## Import packages

In [None]:
import pandas as pd
import configparser
import os
import re
from bs4 import BeautifulSoup
import nltk
from nltk.corpus import stopwords
from collections import Counter
import matplotlib.pyplot as plt
import numpy as np
from datetime import datetime
import unidecode
from statsmodels.tsa.statespace.sarimax import SARIMAX
import warnings

In [None]:
# Download stopwords and configure if not already available
nltk.download('stopwords')

french_stopwords = set(stopwords.words('french'))

custom_stopwords = {
    "des", "dun", "cette", "pour", "dune", "un", "deux", "trois", "quatre", "louis", "vuitton", "lv", "modle", "fermeture"       
}

french_stopwords.update(custom_stopwords)

In [None]:
# Dealing with special characters
def remove_accents(text):
    """
    Convert accented characters to their unaccented counterparts.
    E.g., 'é' -> 'e', 'à' -> 'a', 'œ' -> 'oe'
    """
    return unidecode.unidecode(text)

## Loading configuration and data

In [None]:
config = configparser.ConfigParser()
config.read('../cfg/config.ini')

data_dir = config['DEFAULT'].get('data_dir')

product_df_path = os.path.join(data_dir, config['DEFAULT'].get('combined_product', fallback=None))
client_df_path = os.path.join(data_dir, config['DEFAULT'].get('combined_client'))
transac_df_path = os.path.join(data_dir, config['DEFAULT'].get('combined_transac'))

In [None]:
# Note: The separators may differ by file as in your config snippet
product = pd.read_csv(product_df_path, sep=',')
client = pd.read_csv(client_df_path, sep=';')
transac = pd.read_csv(transac_df_path, sep=';')

## Preprocessing product descriptions

In [None]:
# Clean HTML tags from sku_description using BeautifulSoup
def clean_html(text):
    return BeautifulSoup(text, "html.parser").get_text()

# Create a clean text column (handle potential missing values)
product['clean_description'] = product['sku_description'].apply(lambda x: clean_html(x) if pd.notnull(x) else '')

# Tokenization and cleaning
def tokenize(text):
    text = text.lower()
    text = remove_accents(text)
    text = re.sub(r"'", " ", text)
    text = re.sub(r"[^a-z0-9\s]", "", text)
    words = text.split()
    tokens = [w for w in words if w not in french_stopwords and len(w) > 2]
    return tokens

product['tokens'] = product['clean_description'].apply(tokenize)

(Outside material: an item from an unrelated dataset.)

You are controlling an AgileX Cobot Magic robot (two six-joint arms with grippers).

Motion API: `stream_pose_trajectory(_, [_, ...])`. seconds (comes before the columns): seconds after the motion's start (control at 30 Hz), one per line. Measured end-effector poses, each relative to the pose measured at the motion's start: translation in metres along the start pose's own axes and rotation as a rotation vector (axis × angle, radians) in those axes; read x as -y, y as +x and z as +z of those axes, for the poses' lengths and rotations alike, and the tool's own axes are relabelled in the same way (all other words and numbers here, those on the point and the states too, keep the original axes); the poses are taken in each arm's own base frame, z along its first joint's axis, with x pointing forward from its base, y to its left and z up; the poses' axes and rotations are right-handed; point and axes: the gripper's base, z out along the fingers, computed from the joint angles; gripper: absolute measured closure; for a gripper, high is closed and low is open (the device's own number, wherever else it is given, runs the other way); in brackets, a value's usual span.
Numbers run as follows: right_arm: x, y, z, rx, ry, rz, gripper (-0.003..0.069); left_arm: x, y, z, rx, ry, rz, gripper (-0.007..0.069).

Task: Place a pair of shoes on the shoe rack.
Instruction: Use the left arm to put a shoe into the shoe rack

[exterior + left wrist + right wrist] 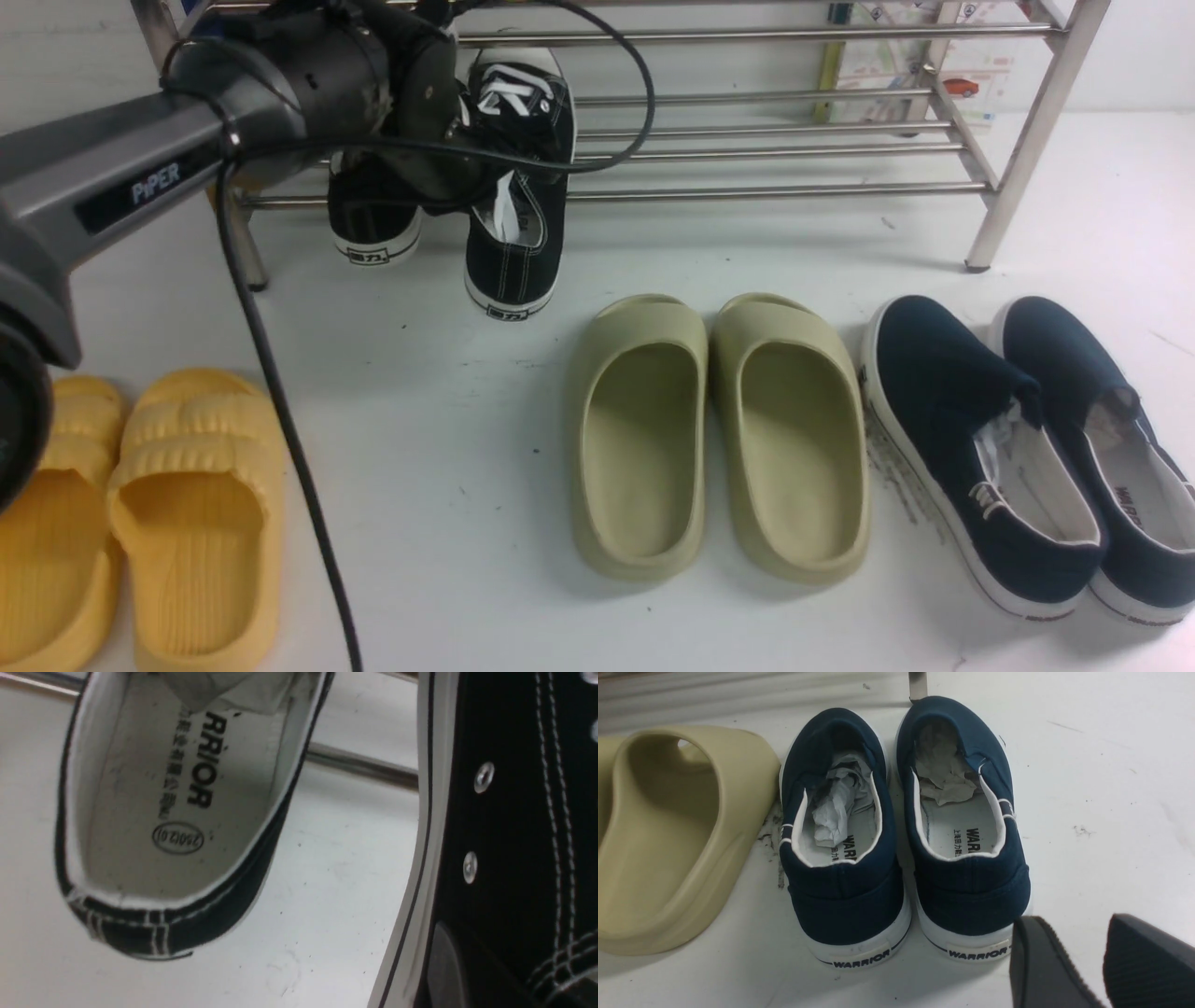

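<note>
Surveying the white tabletop (448, 448) from my remote station, I count four pairs of footwear and one rack. The wide stainless-steel shoe rack (1032, 140), built of horizontal tube rails on upright legs, stands along the far side.

The pair of shoes under task, two black canvas lace-up sneakers with white laces and white soles, is at the rack's left end. The right sneaker (518, 252) slopes toe-up across the lower rails, its heel hanging out past the front rail above the table. The left sneaker (373, 229) is mostly hidden; only its heel shows below that rail.

The left arm (140, 177) reaches to them, and the left gripper (448, 168) is largely masked by its own wrist. In the left wrist view one dark finger (444, 975) lies against a sneaker's canvas side. The other is out of sight, so I cannot tell whether it grips.

The right gripper (1076, 933) has its two fingers parted with nothing between them, near the heels of two navy canvas slip-ons (971, 448), (1111, 439).

Two olive-beige foam slippers (639, 439), (794, 439) sit beside those. Two yellow foam slippers (196, 504), (47, 541) lie at the near left.
</note>
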Motion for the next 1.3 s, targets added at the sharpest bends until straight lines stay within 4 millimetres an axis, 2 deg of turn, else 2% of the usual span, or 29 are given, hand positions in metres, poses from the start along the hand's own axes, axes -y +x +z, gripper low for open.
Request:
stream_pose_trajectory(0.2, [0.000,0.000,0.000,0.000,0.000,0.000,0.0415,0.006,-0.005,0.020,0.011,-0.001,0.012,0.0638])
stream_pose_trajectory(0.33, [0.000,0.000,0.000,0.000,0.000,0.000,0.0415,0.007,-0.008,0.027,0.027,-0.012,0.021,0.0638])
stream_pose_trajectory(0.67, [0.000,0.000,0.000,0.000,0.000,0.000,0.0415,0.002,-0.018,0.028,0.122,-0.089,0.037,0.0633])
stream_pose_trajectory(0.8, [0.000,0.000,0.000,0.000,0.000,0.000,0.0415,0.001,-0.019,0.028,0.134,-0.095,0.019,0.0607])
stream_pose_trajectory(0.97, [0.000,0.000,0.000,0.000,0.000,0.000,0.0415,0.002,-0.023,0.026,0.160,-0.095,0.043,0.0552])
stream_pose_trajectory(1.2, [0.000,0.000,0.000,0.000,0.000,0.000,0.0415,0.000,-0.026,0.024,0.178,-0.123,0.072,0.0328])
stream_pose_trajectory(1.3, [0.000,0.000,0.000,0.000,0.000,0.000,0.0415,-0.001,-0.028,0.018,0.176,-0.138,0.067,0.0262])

## Compute word frequencies

In [None]:
# Overall frequency in product descriptions
all_words = [word for tokens in product['tokens'] for word in tokens]
word_counts = Counter(all_words)
top_words = word_counts.most_common(20)
print("Top words overall in product descriptions:")
print(top_words)

In [None]:
# Weighted frequency using transaction data
# Merge product and transac on product_id to get sales counts for each product
product_transac = pd.merge(product[['product_id', 'tokens']], transac[['product_id', 'product_quantity']], on='product_id', how='inner')

# Each word is weighted by the number of items sold (product_quantity)
weighted_counter = Counter()
for _, row in product_transac.iterrows():
    qty = row['product_quantity']
    for word in row['tokens']:
        weighted_counter[word] += qty

top_weighted_words = weighted_counter.most_common(20)
print("Top weighted words (by sales volume):")
print(top_weighted_words)

## Trend analysis and forecasting

In [None]:
# Convert week strings (e.g., "W202310") to a datetime.

def week_to_date(week_str):
    year = int(week_str[1:5])
    week = int(week_str[5:])
    return datetime.strptime(f'{year}-W{week}-1', "%Y-W%W-%w")

transac['week_date'] = transac['week'].apply(week_to_date)

# For a subset of top words (e.g., top 5), track weekly sales trends.
top_words_list = [word for word, count in top_weighted_words[:5]]
trend_data = {}

for word in top_words_list:
    # Get product_ids where the description tokens contain the word
    product_ids_with_word = product[product['tokens'].apply(lambda tokens: word in tokens)]['product_id'].unique()
    # Filter transactions for these product_ids
    df_word = transac[transac['product_id'].isin(product_ids_with_word)]
    # Aggregate total sold per week
    sales_by_week = df_word.groupby('week_date')['product_quantity'].sum().sort_index()
    trend_data[word] = sales_by_week

In [None]:
# Simple linear forecasting for the next 4 weeks based on historical data

forecast_results = {}
for word, series in trend_data.items():
    if len(series) < 5:
        continue  # Skip if there isn’t enough data to forecast
    # Create an ordinal time index
    x = np.arange(len(series))
    y = series.values
    # Fit a linear model
    slope, intercept = np.polyfit(x, y, 1)
    forecast_x = np.arange(len(series), len(series) + 4)
    forecast_y = intercept + slope * forecast_x
    forecast_results[word] = forecast_y
    
    # Plot actual sales and forecast
    plt.figure(figsize=(10, 4))
    plt.plot(series.index, y, marker='o', label='Actual Sales')
    # Generate forecast dates using the interval between weeks
    interval = series.index[1] - series.index[0]
    forecast_dates = [series.index[-1] + interval * (i + 1) for i in range(4)]
    plt.plot(forecast_dates, forecast_y, marker='x', linestyle='--', label='Forecast')
    plt.title(f"Sales Trend and Forecast for '{word}'")
    plt.xlabel("Week")
    plt.ylabel("Total Quantity Sold")
    plt.legend()
    plt.show()

## Insights and forecast summary

In [None]:
print("Forecast predictions for the top words:")
for word, forecast in forecast_results.items():
    print(f"Word: '{word}', Forecast for next 4 weeks: {forecast}")